Even the most diligent planning, implementation, and execution of preventive security controls cannot completely eliminate the possibility of an attack on the information assets.
One of the central questions for organizations moving into the cloud must therefore be: what must be done to enable efficient and effective handling of security incidents that involve resources in the cloud?
Cloud computing does not necessitate a new conceptual framework for Incident Response; rather it requires that the organization appropriately maps its extant IR programs, processes, and tools to the specific operating environment it embraces.
This is consistent with the guidance found throughout this document; a gap analysis of the controls that encompass organizations’ IR function should be carried out in a similar fashion.
This domain seeks to identify those gaps pertinent to IR that are created by the unique characteristics of cloud computing.
Security professionals may use this as a reference when developing response plans and conducting other activities during the preparation phase of the IR lifecycle.
To understand the challenges cloud computing poses to incident handling, we must examine, which challenges the special characteristics of cloud computing and the various deployment and service models pose for incident handling.
This domain is organized in accord with the commonly accepted Incident Response Lifecycle as described in the National Institute of Standards and Technology Computer Security Incident Handling Guide (NIST 800-61) [1].
After establishing the characteristics of cloud computing that impact IR most directly, each subsequent section addresses a phase of the lifecycle and explores the potential considerations for responders.
This domain will address the following topics:
(I) Cloud computing impact on Incident Response
(II) Incident Response Lifecycle
(III) Forensic accountability
9.1 Cloud Computing Characteristics that Impact Incident Response
Although cloud computing brings change on many levels, certain characteristics [2] of cloud computing bear more direct challenges to IR activities than others [3].
First, the on demand self-service nature of cloud computing environments means that a cloud customer may find it hard or even impossible to receive the required co-operation from their cloud service provider (CSP) when handling a security incident.
Depending on the service and deployment models used, interaction with the IR function at the CSP will vary.
Indeed, the extent to which security incident detection, analysis, containment, and recovery capabilities have been engineered into the service offering are key questions for provider and customer to address.
Second, the resource pooling practiced by cloud services, in addition to the rapid elasticity offered by cloud infrastructures, may dramatically complicate the IR process, especially the forensic activities carried out as part of the incident analysis.
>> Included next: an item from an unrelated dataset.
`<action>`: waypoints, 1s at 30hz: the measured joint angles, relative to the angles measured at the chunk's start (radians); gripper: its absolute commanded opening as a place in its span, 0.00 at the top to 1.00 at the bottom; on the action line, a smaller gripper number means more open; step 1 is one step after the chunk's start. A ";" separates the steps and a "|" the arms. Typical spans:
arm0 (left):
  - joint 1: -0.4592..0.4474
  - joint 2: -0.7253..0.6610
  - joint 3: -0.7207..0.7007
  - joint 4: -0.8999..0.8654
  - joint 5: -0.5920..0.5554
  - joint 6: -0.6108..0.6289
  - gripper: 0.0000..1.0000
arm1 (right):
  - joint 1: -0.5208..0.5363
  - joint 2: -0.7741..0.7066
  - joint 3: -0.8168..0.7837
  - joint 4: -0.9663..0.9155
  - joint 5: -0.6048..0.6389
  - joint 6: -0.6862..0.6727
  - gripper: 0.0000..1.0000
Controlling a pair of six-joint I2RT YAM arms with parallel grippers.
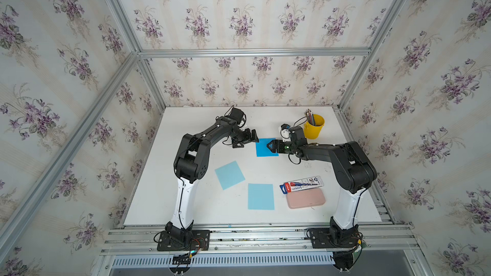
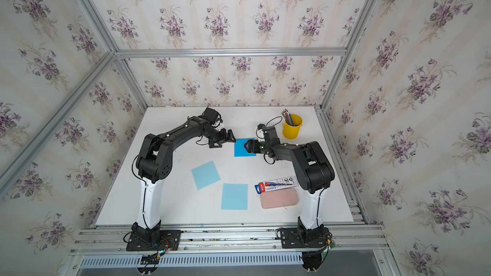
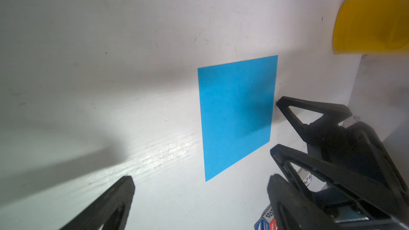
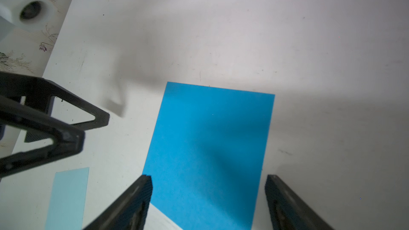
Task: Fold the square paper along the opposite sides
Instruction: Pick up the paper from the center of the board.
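Right wrist, blue paper (image 4: 210, 133) flat, right pincer (image 4: 209, 179) wide astride edge

From my station I can't make out a single legible word, brand or number anywhere on this feed. The only printing sits on the pen package (image 1: 301, 184) lying against the pink case (image 1: 305, 199) in both top views: white and dark marks on red and blue, too small to read. In the left wrist view a corner of the pen package (image 3: 264, 223) shows a blue emblem and white characters on red, blurred past reading.
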 measured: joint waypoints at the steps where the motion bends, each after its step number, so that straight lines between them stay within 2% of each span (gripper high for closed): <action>1: -0.001 0.009 0.001 0.000 0.005 -0.002 0.02 | 0.003 0.004 0.000 0.010 -0.006 0.001 0.15; 8: 0.000 0.039 0.008 0.024 0.042 -0.019 0.02 | 0.040 0.035 0.001 0.077 -0.070 0.012 0.16; 22: 0.002 0.044 -0.041 0.116 0.111 -0.023 0.13 | 0.086 0.055 -0.037 0.194 -0.176 0.040 0.17; 30: 0.003 0.035 -0.077 0.156 0.122 -0.023 0.26 | 0.098 0.072 -0.037 0.237 -0.204 0.056 0.18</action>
Forensics has to be carried out in a highly dynamic environment, which challenges basic forensic necessities [4] such as establishing the scope of an incident, the collection and attribution of data, preserving the semantic integrity of that data, and maintaining the stability of evidence overall.
These problems are exacerbated when cloud customers attempt to carry out forensic activities, since they operate in a non-transparent environment (which underscores the necessity of support by the cloud provider as mentioned above).
Third, resource pooling as practiced by cloud services causes privacy concerns for co-tenants regarding the collection and analysis of telemetry and artifacts associated with an incident (e.g. logging, netflow data, memory, machine images, and storage, etc.) without compromising the privacy of co-tenants.
This is a technical challenge that must be addressed primarily by the provider. It is up to the cloud customers to ensure that their cloud service provider has appropriate collection and data separation steps and can provide the requisite incident-handling support.
Fourth, despite not being described as an essential cloud characteristic, cloud computing may lead to data crossing geographic or jurisdictional boundaries without the explicit knowledge of this fact by the cloud customer.
The ensuing legal and regulatory implications may adversely affect the incident handling process by placing limitations on what may or may not be done and/or prescribing what must or must not be done during an incident across all phases of the lifecycle [5].
It is advisable that an organization includes representatives from its legal department on the Incident Response team to provide guidance on these issues.
Cloud computing also presents opportunities for incident responders. Cloud continuous monitoring systems can reduce the time it takes to undertake an incident handling exercise or deliver an enhanced response to an incident.
Virtualization technologies, and the elasticity inherent in cloud computing platforms, may allow for more efficient and effective containment and recovery, often with less service interruption than might typically be experienced with more traditional data center technologies.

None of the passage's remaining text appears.